Description of problem:
Installing knative via Operator Hub appears to install an istio-gateway.
The istio-ingressgateway deployed in istio-system namespace has size=1 and the istio-ingressgatway pdb has a minAvailable=1. This setup prevents node drain from occurring on cluster upgrade, and blocks maintenance on OpenShift.
Version-Release number of selected component (if applicable):
Knative Serving Operator
0.7.1 provided by Red Hat
Steps to Reproduce:
1. Install knative serving operator and operand
2. Upgrade from 4.1.z to 4.1.z+1
Cluster is unable to upgrade
The installation of this component should not block maintenance on the underlying cluster.
Thanks for the bug report, and for creating our first bugzilla in the OpenShift Serverless product! While our team works out the proper workflow to triage bugs coming in via Bugzilla instead of JIRA, I just wanted to comment that we're aware of your bug report. In this community operator we automatically install Istio via the Maistra operator and we'll need to see if there's a way to influence that operator to deploy Istio in a way that doesn't disrupt cluster upgrades.
In the meantime, to upgrade this cluster, you should be able to delete the Maistra ControlPlane which will delete all those deployments in istio-system. This will break Knative until you recreate that ControlPlane, but it should let your cluster upgrade.
To delete the Maistra ControlPlane:
oc delete controlplane minimal-istio -n istio-system
After the upgrade, if you want to get Knative / Istio working again:
oc apply -f https://raw.githubusercontent.com/openshift-knative/knative-serving-operator/0.7.0/deploy/resources/maistra/maistra-controlplane-0.10.0.yaml
The same problem is there when Service Mesh CR2 is installed:
[root@us-west-2-983 ~]# oc get PodDisruptionBudget -n istio-system
NAME MIN AVAILABLE MAX UNAVAILABLE ALLOWED DISRUPTIONS AGE
cluster-local-gateway 1 N/A 0 18m
istio-galley 1 N/A 0 19m
istio-ingressgateway 1 N/A 0 18m
istio-pilot 1 N/A 0 18m
Listing clusterversion after triggering the update:
[root@us-west-2-983 ~]# oc get clusterversion -o json|jq ".items.status.history"

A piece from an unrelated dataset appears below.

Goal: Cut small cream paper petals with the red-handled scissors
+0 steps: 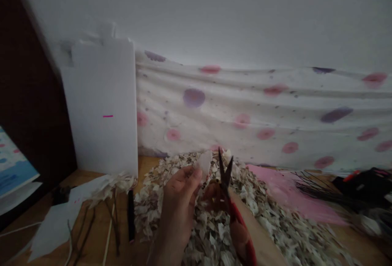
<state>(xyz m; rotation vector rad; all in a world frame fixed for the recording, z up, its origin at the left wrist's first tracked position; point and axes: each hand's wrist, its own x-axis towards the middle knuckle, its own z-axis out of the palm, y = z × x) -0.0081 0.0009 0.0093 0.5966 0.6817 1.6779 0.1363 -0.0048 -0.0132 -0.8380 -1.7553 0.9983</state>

"state": "Partial", <-----------------------------this shows the failed upgrade
[root@us-west-2-983 ~]# oc get clusterversion
NAME VERSION AVAILABLE PROGRESSING SINCE STATUS
version 4.1.11 True False 6m52s Cluster version is 4.1.13
I believe this is a bug that belongs in Service Mesh and also believe it impacts their latest RC2 / GA builds. If a user creates a ServiceMeshControlPlane using their default yaml template I believe it will block the cluster from being able to upgrade. I was unable to find Service Mesh as a product in Bugzilla, so will have to track down where they keep product bugs.
This bug is tracked in OpenShift Service Mesh as https://issues.jboss.org/browse/OSSM-39 . To insulate OpenShift Serverless customers from this bug, we provide an example ServiceMeshControlPlane that has global.defaultPodDisruptionBudget.enabled set to false which workarounds this issue - https://docs.openshift.com/container-platform/4.1/serverless/installing-openshift-serverless.html#installing-service-mesh-control-plane_installing-openshift-serverless .
If OpenShift Serverless customers choose not to use our example ServiceMeshControlPlane and create their own then they can still hit this issue until a fix for the referenced Service Mesh bug is released.
Should this bug be blocked on: https://bugzilla.redhat.com/show_bug.cgi?id=1762888
(In reply to Eric Rich from comment #6)
> Should this bug be blocked on:
No. OCP/PDBs/MCO is working as designed. The application told us that it could not go down and we did the right thing not taking it down.
I have re-purposed 1762888 to tracking making this situation obvious and clear to users. But there is no behavior changed expected from OCP. The problem needs to be fixed by serverless. We're just going to make the problem easier to run down when a customer makes this same mistake.
The specific issue reported in this bug is fixed by our Serverless operator to the best of our ability. Our documentation now guides the user through installing a ServiceMeshControlPlane that does not set PDBs to avoid hitting this issue. If the user ignores our docs and installs a misconfigured ServiceMeshControlPlane, then they'll still have this problem.
I believe the Service Mesh team is working on making it harder for users to misconfigure their ServiceMeshControlPlane this way in their next release.
Closing as this has been worked around for several releases of OpenShift Serverless. And, Service Mesh has also fixed the underlying bug on their side in the meantime.